Review section

Change

Description of the intervention

We added the paragraph below on 'nonclassical' hyperbaric oxygen therapy:

In addition to the 'classical' hyperbaric oxygen therapy defined by the Undersea and Hyperbaric Medical Society (UHMS 2016), some ASD trials have used nonclassical hyperbaric oxygen therapy (Granpeesheh 2010; Rossignol 2009). In these trials, nonclassical hyperbaric oxygen therapy consisted of a chamber pressurized to greater than one ATA with less than 100% oxygen concentration. In one study, both classical and nonclassical hyperbaric oxygen therapies produced significant improvement in children with autism, as evidenced by normal levels of oxidative stress and inflammation markers (Rossignol 2007a). As outlined in our protocol (Xiong 2014), we assessed only the use of classical hyperbaric oxygen therapy in this review.

Types of participants

We revised this section as follows:

Participants of any age with a diagnosis of autism spectrum disorder (ASD) based on the criteria of the Diagnostic and Statistical Manual of Mental Disorders, Fifth Edition (DSM‐5) (APA 2013); or individuals with a diagnosis of one of the four pervasive developmental disorders from fourth edition text revision version of the DSM (DSM‐IV‐TR) (APA 2000), including autistic disorder, Asperger syndrome, or pervasive developmental disorder not otherwise specified (PDD‐NOS); or from theInternational Classification of Mental and Behavioural Disorders, 10th Edition (ICD‐10; WHO 1993). We accepted diagnoses that were derived following use of assessment tools, such as the Autism Diagnostic Observation Scale (ADOS) (Lord 1997) and the Autism Diagnostic Interview ‐ Revised (ADI‐R) (Lord 1994).

Electronic searches

We have specified that, when searching online clinical trial registries such as ClinicalTrials.gov and WHO ICTRP, we checked the publication status of each trial identified and contacted study authors for results of finished unpublished trials.

Searching other resources

We have clarified that we handsearched reference lists of relevant studies. We also searched the gray literature from the Internet using the academic search engine "Baidu Scholar."
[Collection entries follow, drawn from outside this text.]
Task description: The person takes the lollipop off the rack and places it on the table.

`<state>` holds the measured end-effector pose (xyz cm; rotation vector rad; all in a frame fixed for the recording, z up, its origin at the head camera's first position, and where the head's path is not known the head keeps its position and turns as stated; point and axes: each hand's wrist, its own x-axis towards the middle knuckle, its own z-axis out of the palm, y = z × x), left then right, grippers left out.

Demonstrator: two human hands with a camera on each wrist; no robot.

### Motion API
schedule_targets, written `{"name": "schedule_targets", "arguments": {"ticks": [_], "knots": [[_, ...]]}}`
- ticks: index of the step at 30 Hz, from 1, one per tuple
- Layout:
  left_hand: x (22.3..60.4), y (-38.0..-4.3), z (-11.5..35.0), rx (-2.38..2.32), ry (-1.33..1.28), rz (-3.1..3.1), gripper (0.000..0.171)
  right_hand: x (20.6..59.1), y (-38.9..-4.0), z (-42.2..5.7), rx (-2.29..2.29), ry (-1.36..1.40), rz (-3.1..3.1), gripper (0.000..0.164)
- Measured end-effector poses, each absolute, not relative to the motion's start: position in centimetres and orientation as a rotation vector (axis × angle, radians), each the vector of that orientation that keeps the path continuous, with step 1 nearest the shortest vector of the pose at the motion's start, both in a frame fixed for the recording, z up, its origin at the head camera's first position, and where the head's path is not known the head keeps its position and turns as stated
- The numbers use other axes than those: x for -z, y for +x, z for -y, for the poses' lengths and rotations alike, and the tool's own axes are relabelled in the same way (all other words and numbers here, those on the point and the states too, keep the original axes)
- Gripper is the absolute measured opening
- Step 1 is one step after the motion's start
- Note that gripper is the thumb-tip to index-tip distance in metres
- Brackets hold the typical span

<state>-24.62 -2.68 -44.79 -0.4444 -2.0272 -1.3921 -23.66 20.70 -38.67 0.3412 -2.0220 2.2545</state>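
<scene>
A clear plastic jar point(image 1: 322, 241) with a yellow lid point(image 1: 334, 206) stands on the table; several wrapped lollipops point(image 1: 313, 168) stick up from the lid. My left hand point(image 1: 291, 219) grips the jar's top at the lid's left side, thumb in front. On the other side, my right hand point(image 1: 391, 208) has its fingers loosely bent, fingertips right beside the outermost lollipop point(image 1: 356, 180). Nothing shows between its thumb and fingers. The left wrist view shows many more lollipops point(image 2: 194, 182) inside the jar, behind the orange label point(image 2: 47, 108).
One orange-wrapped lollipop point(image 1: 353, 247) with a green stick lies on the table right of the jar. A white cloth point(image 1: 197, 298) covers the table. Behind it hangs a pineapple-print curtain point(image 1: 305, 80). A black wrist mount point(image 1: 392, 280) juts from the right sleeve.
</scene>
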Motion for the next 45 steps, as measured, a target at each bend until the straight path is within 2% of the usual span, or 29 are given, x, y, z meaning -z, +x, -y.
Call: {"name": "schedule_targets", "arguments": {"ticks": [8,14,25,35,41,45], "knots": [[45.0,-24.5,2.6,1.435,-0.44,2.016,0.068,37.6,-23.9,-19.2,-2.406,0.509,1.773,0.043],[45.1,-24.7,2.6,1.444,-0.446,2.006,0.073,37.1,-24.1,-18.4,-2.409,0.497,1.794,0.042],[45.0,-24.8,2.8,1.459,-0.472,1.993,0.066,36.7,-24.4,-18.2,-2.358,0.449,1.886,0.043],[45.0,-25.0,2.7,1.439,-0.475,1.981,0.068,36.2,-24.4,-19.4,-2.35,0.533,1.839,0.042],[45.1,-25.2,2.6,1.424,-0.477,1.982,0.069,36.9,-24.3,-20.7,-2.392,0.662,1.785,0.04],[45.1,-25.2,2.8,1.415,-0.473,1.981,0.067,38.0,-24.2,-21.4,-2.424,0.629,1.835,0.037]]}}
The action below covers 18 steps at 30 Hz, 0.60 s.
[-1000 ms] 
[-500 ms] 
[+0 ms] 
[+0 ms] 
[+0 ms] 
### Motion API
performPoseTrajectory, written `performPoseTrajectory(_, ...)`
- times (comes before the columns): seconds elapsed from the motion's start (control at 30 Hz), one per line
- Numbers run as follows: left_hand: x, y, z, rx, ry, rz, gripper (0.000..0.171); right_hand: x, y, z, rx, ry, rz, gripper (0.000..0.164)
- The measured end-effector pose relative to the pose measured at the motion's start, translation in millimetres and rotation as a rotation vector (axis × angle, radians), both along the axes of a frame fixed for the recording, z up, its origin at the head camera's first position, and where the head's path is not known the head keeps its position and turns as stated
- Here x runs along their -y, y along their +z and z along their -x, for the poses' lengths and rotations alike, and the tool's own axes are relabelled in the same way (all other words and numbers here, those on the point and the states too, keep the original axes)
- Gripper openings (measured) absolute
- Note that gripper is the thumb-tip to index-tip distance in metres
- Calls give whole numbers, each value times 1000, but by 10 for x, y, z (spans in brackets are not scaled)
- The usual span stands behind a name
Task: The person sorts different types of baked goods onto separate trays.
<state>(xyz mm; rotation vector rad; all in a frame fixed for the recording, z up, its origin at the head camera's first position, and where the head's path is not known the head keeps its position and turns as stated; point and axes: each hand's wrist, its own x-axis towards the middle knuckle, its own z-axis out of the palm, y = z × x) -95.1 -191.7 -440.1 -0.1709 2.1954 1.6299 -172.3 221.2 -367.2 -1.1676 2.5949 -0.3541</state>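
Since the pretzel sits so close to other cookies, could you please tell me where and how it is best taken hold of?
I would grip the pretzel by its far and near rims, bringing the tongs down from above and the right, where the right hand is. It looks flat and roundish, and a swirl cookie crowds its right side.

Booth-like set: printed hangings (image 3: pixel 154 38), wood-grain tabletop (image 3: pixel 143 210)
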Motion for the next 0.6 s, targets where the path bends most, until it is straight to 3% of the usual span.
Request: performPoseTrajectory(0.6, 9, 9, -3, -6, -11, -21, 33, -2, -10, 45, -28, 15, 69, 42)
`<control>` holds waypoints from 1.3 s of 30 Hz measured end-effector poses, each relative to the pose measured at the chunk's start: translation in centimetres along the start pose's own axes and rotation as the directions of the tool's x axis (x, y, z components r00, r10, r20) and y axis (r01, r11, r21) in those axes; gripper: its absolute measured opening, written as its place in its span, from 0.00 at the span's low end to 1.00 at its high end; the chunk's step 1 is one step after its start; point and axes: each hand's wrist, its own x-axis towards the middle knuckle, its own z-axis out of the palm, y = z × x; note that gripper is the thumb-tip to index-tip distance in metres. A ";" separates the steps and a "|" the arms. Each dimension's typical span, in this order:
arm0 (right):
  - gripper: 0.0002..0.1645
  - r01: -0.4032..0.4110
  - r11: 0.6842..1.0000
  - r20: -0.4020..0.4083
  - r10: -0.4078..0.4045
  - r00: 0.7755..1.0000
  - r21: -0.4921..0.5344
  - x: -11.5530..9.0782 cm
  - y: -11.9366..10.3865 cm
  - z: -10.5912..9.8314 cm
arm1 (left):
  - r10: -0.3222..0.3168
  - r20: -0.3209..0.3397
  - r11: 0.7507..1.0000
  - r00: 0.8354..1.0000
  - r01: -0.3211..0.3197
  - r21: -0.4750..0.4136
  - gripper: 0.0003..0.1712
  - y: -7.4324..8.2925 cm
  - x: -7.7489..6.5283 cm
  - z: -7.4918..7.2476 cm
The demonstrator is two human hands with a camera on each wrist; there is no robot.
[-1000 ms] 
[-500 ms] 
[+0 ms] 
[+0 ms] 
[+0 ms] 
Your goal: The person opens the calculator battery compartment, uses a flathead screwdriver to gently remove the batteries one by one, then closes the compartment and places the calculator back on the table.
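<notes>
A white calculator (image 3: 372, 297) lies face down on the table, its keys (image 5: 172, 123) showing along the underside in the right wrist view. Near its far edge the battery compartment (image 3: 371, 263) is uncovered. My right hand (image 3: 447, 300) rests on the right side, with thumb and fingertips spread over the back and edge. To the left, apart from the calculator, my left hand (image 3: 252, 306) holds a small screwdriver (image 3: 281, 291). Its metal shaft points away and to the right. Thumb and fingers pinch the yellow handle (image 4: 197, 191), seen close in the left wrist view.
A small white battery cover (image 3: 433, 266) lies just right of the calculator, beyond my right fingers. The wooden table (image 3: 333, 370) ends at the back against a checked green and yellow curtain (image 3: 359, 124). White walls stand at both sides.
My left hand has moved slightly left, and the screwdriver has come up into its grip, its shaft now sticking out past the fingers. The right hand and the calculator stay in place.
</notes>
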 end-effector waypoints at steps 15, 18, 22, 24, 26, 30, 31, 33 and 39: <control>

Measures of treatment effect

We have clarified how we will handle final values and changes from baseline data, as follows:

When final values and changes from baseline data are available in included trials, we shall analyse them separately. Apart from analysing those values separately, we will combine final values and changes from baseline data using the MD when both types of data are available for the same scale. We will not incorporate skewed data in future analyses.

Unit of analysis issues

We explained how we would handle multiple intervention groups. See Appendix 2.

Assessment of heterogeneity

We regraded the degree of heterogeneity, as follows (Deeks 2011).

1. 0% to 40%: might not be important.

2. 30% to 60%: may represent moderate heterogeneity.

3. 50% to 90%: may represent substantial heterogeneity.

4. 75% to 100%: may represent considerable heterogeneity.

We added the following information:

Studies have shown that different estimation methods may lead to different results and conclusions. For example, the DerSimonian and Laird (DL) estimator, which is currently widely used by default to estimate between‐study variance, has been long challenged (Veroniki 2016). The DL estimator can lead to erroneous conclusions (Cornell 2014) or can largely underestimate the true value for dichotomous outcomes (Novianti 2014). For continuous data, the restricted maximum likelihood estimator is a better alternative for estimating between‐study variance when compared with other estimators (Veroniki 2016).

We also specified that:

We plan to assess heterogeneity by comparing the estimated magnitude of the heterogeneity variance with the empirical distribution of Turner 2012 for dichotomous data and Rhodes 2015 for continuous data.

Data synthesis

We have clarified when we will report results of the fixed‐effect model and when we will report results of the random‐effects model, as follows:

If no significant heterogeneity is present, we will report the results of the fixed‐effect model only. If significant heterogeneity or severe asymmetry of the funnel plot is observed, we will report the results of the random‐effects model.